### BRIEF
If a line in the data below contains the word "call", copy it out.

(SUPPLIED ENTRIES)

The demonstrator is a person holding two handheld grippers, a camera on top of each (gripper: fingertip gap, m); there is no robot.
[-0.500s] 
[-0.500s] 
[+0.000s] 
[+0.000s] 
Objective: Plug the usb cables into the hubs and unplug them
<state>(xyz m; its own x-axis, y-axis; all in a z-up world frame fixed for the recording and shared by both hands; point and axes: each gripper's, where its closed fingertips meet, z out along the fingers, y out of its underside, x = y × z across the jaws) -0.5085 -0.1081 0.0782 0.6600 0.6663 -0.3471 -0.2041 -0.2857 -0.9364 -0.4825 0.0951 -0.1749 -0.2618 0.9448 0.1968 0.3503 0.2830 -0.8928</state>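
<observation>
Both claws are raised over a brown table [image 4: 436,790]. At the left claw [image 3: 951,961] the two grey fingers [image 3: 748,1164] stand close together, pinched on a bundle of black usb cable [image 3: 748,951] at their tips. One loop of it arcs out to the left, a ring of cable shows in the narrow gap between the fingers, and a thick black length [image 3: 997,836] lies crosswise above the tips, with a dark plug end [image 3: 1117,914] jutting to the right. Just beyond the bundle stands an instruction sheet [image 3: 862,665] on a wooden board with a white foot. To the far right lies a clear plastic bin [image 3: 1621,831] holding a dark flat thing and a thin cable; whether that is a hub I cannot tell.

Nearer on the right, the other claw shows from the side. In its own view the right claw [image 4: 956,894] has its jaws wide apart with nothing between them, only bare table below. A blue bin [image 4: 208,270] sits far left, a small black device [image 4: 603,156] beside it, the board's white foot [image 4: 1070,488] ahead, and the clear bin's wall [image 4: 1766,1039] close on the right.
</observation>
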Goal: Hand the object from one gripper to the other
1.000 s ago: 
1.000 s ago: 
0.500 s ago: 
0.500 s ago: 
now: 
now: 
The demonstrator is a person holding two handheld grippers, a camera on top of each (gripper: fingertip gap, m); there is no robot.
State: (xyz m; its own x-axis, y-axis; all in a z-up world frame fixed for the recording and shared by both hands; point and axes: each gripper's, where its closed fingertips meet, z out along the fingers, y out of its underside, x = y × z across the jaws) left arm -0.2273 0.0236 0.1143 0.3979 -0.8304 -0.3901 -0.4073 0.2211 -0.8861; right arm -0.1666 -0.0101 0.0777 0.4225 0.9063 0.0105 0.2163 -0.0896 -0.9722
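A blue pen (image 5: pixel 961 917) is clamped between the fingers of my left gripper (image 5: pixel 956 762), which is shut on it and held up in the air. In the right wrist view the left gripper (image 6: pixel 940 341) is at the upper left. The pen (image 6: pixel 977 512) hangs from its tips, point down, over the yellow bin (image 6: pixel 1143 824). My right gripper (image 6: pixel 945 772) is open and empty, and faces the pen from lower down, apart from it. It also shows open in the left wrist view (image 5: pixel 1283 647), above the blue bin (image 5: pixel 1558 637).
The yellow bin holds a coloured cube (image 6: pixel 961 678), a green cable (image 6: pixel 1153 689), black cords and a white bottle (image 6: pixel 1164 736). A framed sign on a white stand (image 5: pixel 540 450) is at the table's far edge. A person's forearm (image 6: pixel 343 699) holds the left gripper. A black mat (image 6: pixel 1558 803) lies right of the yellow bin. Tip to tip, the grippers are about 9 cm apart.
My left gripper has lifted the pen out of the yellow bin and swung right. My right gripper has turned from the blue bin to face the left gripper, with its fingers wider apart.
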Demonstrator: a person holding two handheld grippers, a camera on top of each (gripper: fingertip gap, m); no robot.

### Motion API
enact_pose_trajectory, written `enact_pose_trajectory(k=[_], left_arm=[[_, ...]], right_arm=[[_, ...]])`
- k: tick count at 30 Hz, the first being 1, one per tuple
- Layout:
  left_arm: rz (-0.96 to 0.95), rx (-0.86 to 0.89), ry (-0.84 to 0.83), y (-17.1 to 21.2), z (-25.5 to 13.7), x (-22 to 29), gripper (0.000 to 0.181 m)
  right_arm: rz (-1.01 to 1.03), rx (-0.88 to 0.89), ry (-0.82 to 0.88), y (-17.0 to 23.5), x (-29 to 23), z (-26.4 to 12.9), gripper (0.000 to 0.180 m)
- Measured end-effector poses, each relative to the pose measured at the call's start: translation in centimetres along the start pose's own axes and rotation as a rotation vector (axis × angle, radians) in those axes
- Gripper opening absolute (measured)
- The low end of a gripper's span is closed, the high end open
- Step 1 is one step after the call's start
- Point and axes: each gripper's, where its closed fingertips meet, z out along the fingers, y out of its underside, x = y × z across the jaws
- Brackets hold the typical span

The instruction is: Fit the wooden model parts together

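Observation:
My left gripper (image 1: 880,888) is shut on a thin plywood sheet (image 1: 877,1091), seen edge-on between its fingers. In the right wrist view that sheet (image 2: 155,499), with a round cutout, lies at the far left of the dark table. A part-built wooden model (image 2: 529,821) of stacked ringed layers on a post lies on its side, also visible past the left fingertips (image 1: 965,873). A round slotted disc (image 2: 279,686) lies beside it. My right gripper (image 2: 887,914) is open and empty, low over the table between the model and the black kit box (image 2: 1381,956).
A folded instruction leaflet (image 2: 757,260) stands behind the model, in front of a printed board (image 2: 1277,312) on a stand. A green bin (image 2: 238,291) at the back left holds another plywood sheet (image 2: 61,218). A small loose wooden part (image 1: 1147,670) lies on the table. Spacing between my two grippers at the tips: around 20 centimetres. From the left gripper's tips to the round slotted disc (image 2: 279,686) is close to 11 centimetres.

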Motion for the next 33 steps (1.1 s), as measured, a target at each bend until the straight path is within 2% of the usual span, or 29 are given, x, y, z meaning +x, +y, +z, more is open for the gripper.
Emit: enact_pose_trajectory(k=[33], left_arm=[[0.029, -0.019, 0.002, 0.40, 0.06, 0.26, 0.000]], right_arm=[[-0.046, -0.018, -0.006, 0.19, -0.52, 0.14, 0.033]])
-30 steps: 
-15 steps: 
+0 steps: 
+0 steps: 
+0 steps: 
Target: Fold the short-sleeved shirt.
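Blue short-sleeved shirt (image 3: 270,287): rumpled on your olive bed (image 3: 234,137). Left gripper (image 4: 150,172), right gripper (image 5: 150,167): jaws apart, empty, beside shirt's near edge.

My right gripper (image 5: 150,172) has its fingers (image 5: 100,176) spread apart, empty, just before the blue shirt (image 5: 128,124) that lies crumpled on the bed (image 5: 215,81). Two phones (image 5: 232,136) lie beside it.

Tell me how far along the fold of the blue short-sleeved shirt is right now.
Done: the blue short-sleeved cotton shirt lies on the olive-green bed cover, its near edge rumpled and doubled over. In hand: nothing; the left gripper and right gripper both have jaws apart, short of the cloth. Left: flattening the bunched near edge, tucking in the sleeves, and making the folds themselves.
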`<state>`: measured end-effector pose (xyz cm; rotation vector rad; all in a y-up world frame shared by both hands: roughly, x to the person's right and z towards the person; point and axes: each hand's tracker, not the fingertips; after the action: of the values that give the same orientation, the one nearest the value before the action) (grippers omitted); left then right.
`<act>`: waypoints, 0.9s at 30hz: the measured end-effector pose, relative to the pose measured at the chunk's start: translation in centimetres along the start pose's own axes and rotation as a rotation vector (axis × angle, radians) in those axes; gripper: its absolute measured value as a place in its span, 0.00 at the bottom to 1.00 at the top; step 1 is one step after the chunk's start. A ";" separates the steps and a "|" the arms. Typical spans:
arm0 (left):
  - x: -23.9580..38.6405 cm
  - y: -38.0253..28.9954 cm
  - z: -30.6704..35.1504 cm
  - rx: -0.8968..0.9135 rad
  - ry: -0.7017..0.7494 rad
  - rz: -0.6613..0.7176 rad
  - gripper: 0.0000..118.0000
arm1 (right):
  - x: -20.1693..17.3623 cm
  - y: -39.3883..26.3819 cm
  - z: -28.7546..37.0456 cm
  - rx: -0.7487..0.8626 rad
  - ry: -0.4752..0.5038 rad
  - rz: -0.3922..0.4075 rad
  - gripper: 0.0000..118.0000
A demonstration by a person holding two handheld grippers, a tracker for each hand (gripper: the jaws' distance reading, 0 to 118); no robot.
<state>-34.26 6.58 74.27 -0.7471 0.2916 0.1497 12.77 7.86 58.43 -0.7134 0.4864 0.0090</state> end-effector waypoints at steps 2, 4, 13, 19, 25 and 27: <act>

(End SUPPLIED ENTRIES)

### EXERCISE OUTPUT
- Measured end-effector poses, each relative to the pose measured at the call's start: translation in centimetres along the start pose's own axes and rotation as a rotation vector (axis × angle, radians) in those axes
- Step 1 is one step after the call's start

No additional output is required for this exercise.